▶ [What is being asked]:
The expected output is each line below containing "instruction", copied in full.

Saved data entries
>>>

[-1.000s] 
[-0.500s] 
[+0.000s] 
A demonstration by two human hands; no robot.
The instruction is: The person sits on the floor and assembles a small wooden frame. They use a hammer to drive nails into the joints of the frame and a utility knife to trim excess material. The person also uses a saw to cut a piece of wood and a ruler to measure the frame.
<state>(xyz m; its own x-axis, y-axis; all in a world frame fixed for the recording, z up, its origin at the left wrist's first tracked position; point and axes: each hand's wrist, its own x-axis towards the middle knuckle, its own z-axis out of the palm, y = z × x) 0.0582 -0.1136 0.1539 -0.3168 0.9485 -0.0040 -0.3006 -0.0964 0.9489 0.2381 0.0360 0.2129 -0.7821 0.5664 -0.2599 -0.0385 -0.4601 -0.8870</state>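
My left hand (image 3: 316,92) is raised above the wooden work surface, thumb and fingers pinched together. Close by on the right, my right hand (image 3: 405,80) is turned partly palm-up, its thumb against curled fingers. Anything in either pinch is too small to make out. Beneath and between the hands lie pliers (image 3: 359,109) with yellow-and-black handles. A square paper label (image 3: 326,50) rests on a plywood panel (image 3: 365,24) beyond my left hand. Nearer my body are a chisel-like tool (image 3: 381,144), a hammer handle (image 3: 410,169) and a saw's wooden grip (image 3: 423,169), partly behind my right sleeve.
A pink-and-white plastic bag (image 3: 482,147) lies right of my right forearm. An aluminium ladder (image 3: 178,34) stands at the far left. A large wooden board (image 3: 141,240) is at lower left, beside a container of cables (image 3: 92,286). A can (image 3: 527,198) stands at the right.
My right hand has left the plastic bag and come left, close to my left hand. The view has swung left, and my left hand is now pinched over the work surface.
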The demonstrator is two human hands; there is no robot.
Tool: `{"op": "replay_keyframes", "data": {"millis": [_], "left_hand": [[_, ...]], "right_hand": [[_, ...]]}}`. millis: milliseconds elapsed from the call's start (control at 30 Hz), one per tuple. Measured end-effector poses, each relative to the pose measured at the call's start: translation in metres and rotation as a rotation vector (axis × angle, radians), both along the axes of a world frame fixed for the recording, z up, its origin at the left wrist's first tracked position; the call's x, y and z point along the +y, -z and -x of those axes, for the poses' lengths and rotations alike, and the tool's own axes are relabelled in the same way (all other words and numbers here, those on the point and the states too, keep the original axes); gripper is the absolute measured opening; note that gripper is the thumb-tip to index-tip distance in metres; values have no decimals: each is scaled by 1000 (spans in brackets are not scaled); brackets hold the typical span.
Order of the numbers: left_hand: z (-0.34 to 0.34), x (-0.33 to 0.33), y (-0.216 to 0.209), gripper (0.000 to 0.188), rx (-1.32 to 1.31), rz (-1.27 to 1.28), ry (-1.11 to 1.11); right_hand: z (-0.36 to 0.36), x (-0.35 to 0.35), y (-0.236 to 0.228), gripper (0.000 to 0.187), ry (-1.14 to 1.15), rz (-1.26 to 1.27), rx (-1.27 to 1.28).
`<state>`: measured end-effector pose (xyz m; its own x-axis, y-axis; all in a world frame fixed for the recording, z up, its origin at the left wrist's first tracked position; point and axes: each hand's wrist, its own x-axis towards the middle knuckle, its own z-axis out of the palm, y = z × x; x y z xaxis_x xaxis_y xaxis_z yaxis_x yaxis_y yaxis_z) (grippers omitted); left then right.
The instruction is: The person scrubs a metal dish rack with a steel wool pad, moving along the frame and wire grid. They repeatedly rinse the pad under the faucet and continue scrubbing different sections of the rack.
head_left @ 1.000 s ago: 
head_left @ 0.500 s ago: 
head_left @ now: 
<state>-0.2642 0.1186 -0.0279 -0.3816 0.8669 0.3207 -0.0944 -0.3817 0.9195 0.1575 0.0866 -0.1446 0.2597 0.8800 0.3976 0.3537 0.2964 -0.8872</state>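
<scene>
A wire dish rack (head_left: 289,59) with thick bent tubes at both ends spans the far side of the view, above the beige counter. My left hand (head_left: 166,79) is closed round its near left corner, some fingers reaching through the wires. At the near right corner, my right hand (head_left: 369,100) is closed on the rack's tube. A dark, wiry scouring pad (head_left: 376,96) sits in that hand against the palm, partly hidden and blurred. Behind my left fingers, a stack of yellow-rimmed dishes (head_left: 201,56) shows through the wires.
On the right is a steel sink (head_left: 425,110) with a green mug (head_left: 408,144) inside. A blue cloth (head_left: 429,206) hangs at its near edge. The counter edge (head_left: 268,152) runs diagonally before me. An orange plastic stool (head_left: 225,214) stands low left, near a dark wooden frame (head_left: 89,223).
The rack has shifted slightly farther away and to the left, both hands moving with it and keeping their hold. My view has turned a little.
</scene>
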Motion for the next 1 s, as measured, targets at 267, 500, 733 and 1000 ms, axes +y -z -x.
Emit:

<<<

▶ [Exercise response]:
The instruction is: The person sits on the floor and assembles a small wooden frame. They use a hammer to drive nails into the joints of the frame and a utility knife to trim excess material. The person also uses a saw to cut a piece of wood and a ruler to measure the frame.
The instruction is: The person scrubs a metal dish rack with a steel wool pad, moving along the frame and wire grid. They repeatedly rinse the pad under the faucet and continue scrubbing different sections of the rack.

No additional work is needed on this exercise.